I well recognise that I am in a fairly rubbish position from which to offer advice in this situation, as I have always recognised that business, and in some ways success itself, is not my strong suit. Whilst I am not sure it would be all too beyond me to create a good product, I am quite aware that my abilities to market and sell such an item would not do it justice. In this respect I am born to be mediocre- whilst I have some skills, I don’t have the ambition or confidence to try and go for broke in an effort to hit the top. However, whilst this conservative approach does limit my chances of hitting the big time, it also allows me to stay grounded and satisfied with my position and minimises the chance of any catastrophic failure in life.

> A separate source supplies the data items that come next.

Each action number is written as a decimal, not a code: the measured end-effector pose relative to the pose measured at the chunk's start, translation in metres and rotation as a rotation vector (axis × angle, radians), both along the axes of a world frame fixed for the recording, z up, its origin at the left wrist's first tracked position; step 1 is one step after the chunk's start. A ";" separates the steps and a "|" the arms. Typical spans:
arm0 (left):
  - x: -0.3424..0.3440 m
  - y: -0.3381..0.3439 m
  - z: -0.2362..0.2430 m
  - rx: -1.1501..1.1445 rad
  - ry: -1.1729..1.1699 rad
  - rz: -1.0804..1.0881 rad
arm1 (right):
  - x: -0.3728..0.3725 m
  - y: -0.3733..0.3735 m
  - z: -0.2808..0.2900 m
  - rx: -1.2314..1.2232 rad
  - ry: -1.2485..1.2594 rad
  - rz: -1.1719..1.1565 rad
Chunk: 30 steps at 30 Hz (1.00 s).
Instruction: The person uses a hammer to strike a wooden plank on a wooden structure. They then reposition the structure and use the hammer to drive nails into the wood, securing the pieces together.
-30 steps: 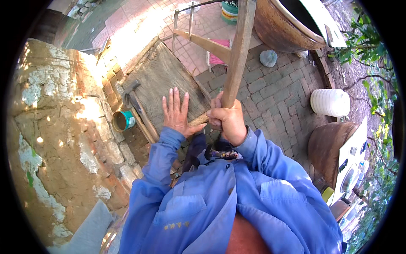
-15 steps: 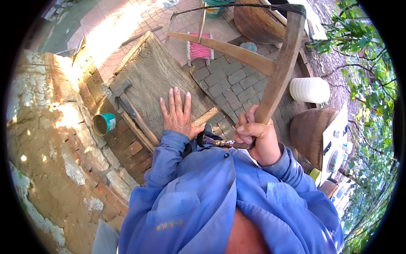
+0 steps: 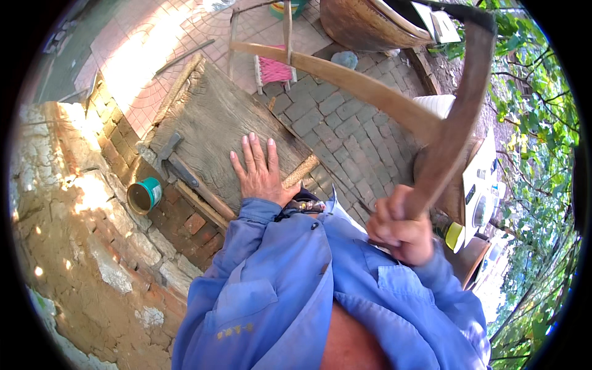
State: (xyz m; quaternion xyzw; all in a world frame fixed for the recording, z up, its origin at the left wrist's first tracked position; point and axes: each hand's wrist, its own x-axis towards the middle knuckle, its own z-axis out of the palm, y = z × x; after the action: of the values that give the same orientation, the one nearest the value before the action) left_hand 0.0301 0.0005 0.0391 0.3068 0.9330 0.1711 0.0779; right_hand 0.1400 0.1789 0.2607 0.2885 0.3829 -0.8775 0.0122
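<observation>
My left hand [image 3: 259,168] lies with spread fingers on a weathered wooden board [image 3: 222,105], its thumb by the pale edge at the near end. My right hand [image 3: 401,231] grips the upright wooden end of a frame saw [image 3: 345,77], which reaches across the upper right of the view, with a dark band at its top corner. Whether the saw's blade touches the board I cannot tell. An iron-headed tool [image 3: 174,147], like a hammer or adze, lies with its wooden handle along the board's left side.
A green tin [image 3: 150,194] stands beside a crumbling wall [image 3: 74,246] at left. Beyond the board are a pink cord winder [image 3: 274,68] and a big clay vat [image 3: 364,24]. A white ribbed container [image 3: 431,103], a white slab [image 3: 476,185] and leafy branches [image 3: 530,92] line the right.
My right hand and the saw have moved right and toward my body, away from the board. My left hand stays spread on the board. The camera view has shifted slightly.
</observation>
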 end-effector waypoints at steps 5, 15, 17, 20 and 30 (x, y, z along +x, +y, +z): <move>0.012 0.003 -0.003 -0.062 -0.063 0.014 | 0.036 0.027 0.042 0.068 -0.151 -0.094; 0.008 0.004 0.000 -0.064 0.044 0.015 | -0.061 -0.018 -0.066 0.214 -0.235 -0.013; 0.011 0.004 0.003 -0.094 0.061 0.008 | -0.060 -0.015 -0.072 0.191 -0.117 -0.079; 0.019 0.003 0.005 -0.024 0.097 0.034 | -0.018 -0.001 -0.044 0.131 -0.079 0.017; 0.011 0.002 -0.005 -0.028 0.014 0.030 | 0.020 0.012 0.056 0.196 -0.183 -0.096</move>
State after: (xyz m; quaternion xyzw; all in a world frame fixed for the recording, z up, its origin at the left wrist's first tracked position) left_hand 0.0411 0.0027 0.0336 0.2929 0.9403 0.1570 0.0734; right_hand 0.1603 0.1913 0.3163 0.3853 0.4497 -0.8054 -0.0232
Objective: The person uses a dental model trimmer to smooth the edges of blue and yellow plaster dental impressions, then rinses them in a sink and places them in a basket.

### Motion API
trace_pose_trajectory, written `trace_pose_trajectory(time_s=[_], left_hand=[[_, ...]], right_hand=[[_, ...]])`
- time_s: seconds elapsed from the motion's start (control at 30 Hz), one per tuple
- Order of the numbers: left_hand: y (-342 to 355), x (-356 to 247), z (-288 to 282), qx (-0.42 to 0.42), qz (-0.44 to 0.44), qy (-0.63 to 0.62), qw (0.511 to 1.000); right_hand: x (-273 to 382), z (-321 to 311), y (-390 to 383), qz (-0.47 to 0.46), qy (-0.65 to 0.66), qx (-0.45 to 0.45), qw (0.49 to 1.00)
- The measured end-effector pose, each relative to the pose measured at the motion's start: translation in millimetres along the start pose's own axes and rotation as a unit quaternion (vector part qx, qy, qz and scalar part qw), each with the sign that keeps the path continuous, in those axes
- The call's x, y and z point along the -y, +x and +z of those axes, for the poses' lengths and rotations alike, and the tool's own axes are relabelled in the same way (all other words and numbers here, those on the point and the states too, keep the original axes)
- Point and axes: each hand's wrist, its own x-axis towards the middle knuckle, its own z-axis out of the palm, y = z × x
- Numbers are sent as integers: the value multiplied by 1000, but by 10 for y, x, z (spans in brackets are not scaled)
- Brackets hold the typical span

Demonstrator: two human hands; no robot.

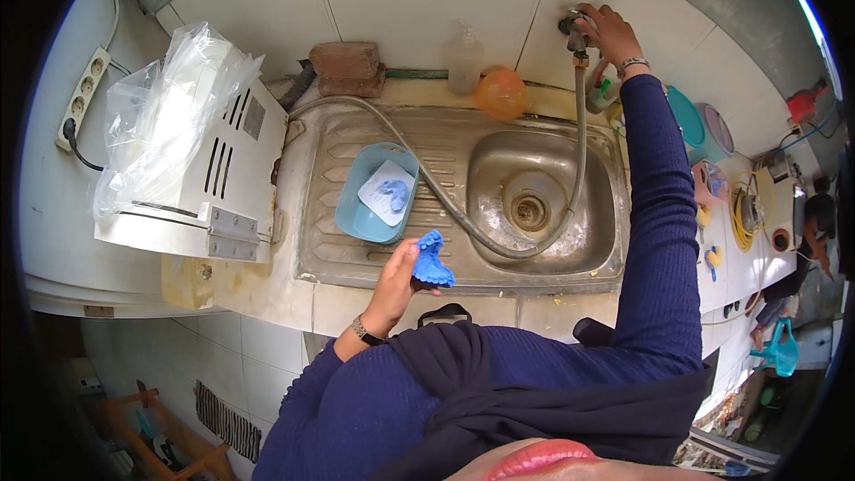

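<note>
My left hand (390,289) holds a bright blue dental cast (431,262), its tooth-like bumps showing along the edge, just in front of the sink's near rim. At the wall my right hand (611,36) is closed round the tap (574,25), which it partly covers. A grey flexible hose (581,116) runs down from the tap, loops over the sink basin (570,245) and crosses the drainboard to the left. On the drainboard stands a light blue plastic basket (367,228); in it a paler blue cast (394,196) lies on white paper (374,185).
Left of the sink is a white machine (233,142) partly wrapped in clear plastic. Bricks (346,67), a clear pump bottle (464,61) and an orange bowl (501,94) line the back wall. Beyond my right arm are a teal round container (685,116) and a coiled yellow hose (741,218).
</note>
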Motion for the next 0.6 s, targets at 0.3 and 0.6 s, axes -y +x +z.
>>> trace_pose_trajectory(time_s=[0.3,0.6], left_hand=[[46,-32,-59,-32,20,31,999],[173,-135,26,-20,16,-1,1000]], right_hand=[[128,411,359,44,-155,-17,987],[173,464,397,154,-165,22,974]])
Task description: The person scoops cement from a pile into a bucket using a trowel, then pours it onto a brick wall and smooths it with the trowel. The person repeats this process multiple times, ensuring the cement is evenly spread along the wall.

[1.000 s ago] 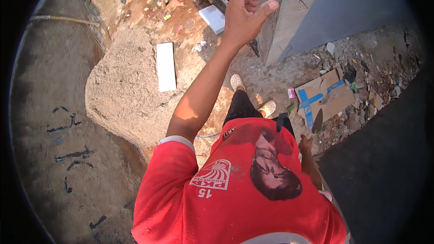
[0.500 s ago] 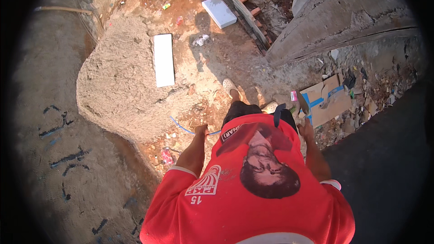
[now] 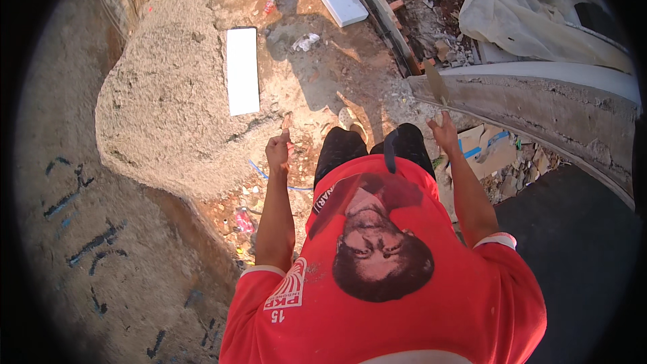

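My right hand (image 3: 443, 133) is closed round the handle of a trowel (image 3: 437, 84). Its narrow, pointed blade sticks out ahead of the fist, in front of the low concrete wall. My left hand (image 3: 278, 151) is held out in front with its fingers curled in. Whether anything is inside that fist is hidden. Under it lie sunlit ground with small rubble and a thin blue hose (image 3: 257, 169). Ahead of my left hand, a white rectangular block (image 3: 242, 71) lies on the edge of a rough mortar heap (image 3: 162, 87).
A second white block (image 3: 339, 0) lies farther ahead by a curved timber edge (image 3: 384, 20). On the right stands a low concrete wall (image 3: 539, 98) with pale sheeting (image 3: 539, 20) behind it. Flattened cardboard (image 3: 495, 154) lies among rubble. At left is a grey wall (image 3: 60, 128) with dark marks.
Both hands have risen and moved forward, away from my body. The trowel came up with my right hand, from beside the cardboard to in front of the concrete wall. The view has shifted too.
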A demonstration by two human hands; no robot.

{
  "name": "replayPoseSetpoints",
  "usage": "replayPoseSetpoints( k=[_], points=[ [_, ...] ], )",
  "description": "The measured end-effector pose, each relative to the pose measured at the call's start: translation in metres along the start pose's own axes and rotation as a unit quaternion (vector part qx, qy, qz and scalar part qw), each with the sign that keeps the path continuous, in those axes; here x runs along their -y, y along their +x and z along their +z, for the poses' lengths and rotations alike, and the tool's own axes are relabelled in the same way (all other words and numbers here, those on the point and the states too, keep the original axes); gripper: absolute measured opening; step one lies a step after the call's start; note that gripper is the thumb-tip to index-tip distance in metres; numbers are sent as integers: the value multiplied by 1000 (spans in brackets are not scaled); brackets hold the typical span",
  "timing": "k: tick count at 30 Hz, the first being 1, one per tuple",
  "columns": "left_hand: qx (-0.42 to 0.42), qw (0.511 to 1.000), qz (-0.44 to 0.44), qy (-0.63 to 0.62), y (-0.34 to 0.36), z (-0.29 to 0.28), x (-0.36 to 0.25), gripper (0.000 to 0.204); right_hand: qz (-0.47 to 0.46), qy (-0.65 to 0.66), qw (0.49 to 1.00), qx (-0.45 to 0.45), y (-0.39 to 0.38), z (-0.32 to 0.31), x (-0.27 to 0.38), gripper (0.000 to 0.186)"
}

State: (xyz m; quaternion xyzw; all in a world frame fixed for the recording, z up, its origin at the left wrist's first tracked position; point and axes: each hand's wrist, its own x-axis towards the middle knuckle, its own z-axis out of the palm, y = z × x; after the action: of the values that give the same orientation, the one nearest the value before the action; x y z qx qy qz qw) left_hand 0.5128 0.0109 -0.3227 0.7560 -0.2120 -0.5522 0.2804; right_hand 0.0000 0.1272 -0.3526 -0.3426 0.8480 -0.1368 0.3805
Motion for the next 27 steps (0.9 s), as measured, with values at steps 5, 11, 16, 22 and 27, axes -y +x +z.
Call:
replayPoseSetpoints(
  k=[5, 11, 16, 22, 27],
  points=[
    [-40, 996, -15, -83, 30, -23, -24, 46, -61, -56, 995, -60, 24, 20, -3, 92],
    [-32, 990, -126, -51, 27, -66, 51, 33, -77, -128, 987, -58, 21, 64, -76, 90],
    [-80, 975, -204, 15, -5, -78, 86, 21, 104, -52, 993, 29, 13, 94, -110, 93],
    [-55, 970, -226, 65, 18, -68, 52, 19, 84, 15, 996, -22, 49, 125, -88, 90],
    [0, 991, -134, 5, 80, -46, -39, 16, 105, 67, 992, 27, 99, 117, -14, 87]
  ],
)
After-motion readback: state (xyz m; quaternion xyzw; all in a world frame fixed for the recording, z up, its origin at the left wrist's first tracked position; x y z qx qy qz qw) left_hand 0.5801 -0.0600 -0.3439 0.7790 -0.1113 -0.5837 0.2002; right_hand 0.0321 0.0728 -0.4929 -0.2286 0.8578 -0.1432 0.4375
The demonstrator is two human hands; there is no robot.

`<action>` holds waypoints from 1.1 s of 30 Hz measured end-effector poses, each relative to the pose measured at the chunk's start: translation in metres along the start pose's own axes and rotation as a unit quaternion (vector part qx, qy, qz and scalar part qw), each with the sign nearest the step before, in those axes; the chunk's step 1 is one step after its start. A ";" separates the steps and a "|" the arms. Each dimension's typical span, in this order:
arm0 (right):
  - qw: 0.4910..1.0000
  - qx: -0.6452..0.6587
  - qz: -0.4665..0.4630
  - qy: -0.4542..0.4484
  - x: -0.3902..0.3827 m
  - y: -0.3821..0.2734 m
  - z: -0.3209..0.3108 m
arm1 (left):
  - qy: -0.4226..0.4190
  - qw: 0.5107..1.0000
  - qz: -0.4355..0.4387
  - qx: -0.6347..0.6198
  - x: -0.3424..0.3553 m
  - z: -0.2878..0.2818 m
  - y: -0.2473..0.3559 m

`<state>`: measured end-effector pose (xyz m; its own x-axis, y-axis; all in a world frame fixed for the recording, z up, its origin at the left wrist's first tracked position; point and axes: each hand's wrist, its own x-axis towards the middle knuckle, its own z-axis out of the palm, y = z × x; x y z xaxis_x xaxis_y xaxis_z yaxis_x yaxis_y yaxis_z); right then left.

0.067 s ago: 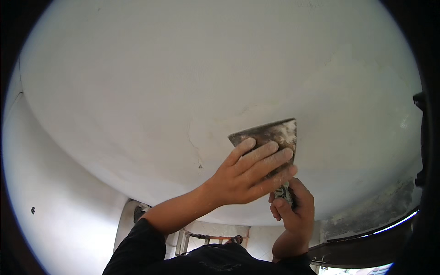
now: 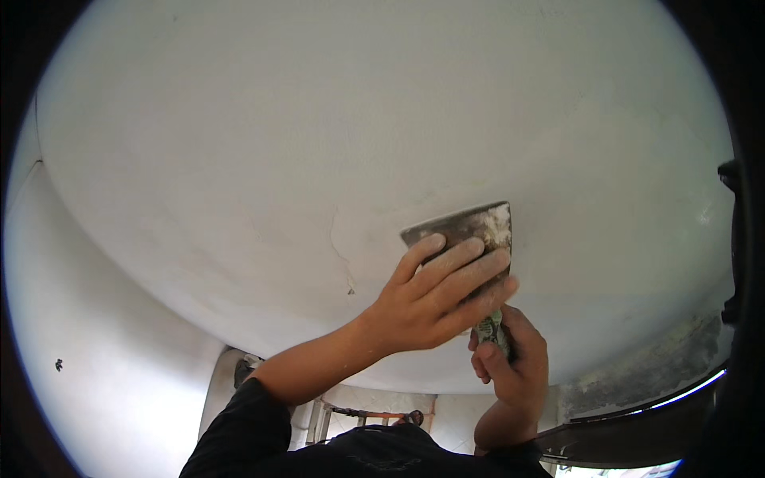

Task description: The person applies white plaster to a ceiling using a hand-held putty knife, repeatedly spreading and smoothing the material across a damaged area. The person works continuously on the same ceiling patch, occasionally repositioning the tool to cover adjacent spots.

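My right hand (image 2: 518,358) is closed around the handle of a wide putty knife (image 2: 498,227). The blade's broad edge points up and away from me, against or very near the white plastered wall (image 2: 239,175). My left hand (image 2: 438,295) lies across the blade with its fingers stretched out and slightly spread, pressing on the flat metal. White dust coats those fingertips, and pale, dried smears mark the blade. Part of the blade and the top of the handle are hidden under my left hand.
A thin crack (image 2: 339,247) runs down the plaster left of the blade, ending in a small chip. At lower right is a rough grey patch (image 2: 637,370) above a dark ledge (image 2: 629,434). Behind my body a ladder-like frame (image 2: 358,414) shows in part.
The blade has turned slightly, and its upper right corner has moved a little left and up. Both hands keep their hold on the putty knife.
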<state>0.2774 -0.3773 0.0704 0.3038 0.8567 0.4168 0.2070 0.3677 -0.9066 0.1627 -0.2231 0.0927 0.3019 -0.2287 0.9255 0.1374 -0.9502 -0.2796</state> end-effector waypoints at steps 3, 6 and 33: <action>0.997 0.050 0.060 0.017 0.011 -0.010 0.002 | -0.009 1.000 -0.012 0.009 0.006 0.010 -0.008; 0.988 0.073 0.131 0.029 0.012 -0.018 0.000 | 0.005 1.000 -0.020 0.014 0.010 0.019 -0.009; 0.976 0.139 0.116 0.124 0.030 -0.037 0.043 | 0.014 0.998 0.035 -0.043 0.034 0.005 -0.044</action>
<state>0.2387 -0.3493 0.1136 0.5347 0.8277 0.1701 -0.1435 0.2874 -0.9470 0.1715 -0.1880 0.1356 0.2820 -0.2999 0.9114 0.0355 -0.9460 -0.3222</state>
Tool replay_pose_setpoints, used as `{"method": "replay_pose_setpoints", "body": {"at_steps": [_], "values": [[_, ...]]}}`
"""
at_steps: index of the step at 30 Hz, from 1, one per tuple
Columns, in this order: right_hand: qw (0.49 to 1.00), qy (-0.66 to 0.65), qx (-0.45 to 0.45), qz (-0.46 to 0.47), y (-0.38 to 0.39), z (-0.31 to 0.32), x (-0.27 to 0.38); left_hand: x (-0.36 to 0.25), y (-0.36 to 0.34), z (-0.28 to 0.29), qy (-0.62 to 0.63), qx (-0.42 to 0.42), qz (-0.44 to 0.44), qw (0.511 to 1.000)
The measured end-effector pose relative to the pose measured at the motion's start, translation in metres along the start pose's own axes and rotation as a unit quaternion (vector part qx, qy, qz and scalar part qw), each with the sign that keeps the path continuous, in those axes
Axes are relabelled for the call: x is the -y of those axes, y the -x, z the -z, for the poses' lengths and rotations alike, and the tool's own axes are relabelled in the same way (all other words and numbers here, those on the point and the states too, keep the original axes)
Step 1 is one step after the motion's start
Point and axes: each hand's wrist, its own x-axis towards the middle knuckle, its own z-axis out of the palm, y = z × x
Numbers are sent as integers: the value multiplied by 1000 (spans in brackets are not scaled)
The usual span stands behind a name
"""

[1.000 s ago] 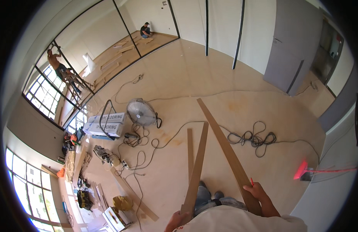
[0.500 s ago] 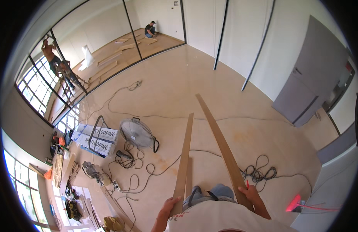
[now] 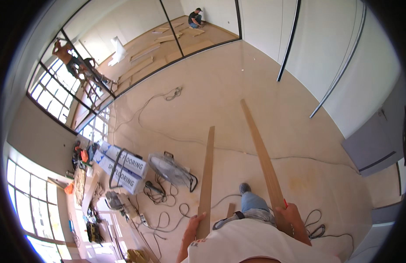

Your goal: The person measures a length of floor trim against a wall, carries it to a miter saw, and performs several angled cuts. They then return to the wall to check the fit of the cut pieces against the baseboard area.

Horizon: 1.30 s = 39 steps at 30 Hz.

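My left hand (image 3: 195,222) grips the near end of a long, narrow wood-coloured floor plank (image 3: 207,171) that points ahead of me. A second, longer plank (image 3: 263,164) slants away on the right, with my right hand (image 3: 293,215) closed round its near end. A thin red stick, perhaps a pencil (image 3: 285,202), pokes up from the right hand. Between the two planks, close to my left leg, a short wood-coloured piece (image 3: 230,209) shows. My jeans and one grey shoe (image 3: 244,188) are visible below me.
A floor fan (image 3: 170,168), long white flooring boxes (image 3: 117,171) and a power tool (image 3: 117,201) stand at left. Cables (image 3: 198,141) cross the floor. Beyond a black-framed partition (image 3: 172,28), one person crouches (image 3: 195,19) and another is on a ladder (image 3: 87,83). A grey door (image 3: 378,140) is at right.
My view has turned and shifted forward; room objects sit differently in it. One foot now shows stepping ahead. Both hands keep hold of their planks.
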Motion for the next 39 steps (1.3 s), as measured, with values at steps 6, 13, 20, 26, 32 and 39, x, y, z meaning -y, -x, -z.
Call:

I’m not entirely sure what lessons one can take from this idea. For anyone seeking to go for the stars, then all I can offer is good luck, and a warning to keep your head on your shoulders and a firm grip on reality. For everyone else… well, I suppose that the best way to put it is to say that there are two ways to seek success in your life. One is to work out exactly where you want to be, exactly how you want to be successful, and strive to achieve it. You may have to give up a lot, and it may take you a very, very long time, but if you genuinely have what it takes and are not deluding yourself, then that path is not closed off to you.

The other, some would say harder, yet arguably more rewarding way, is to learn how to be happy with who and what you are right now.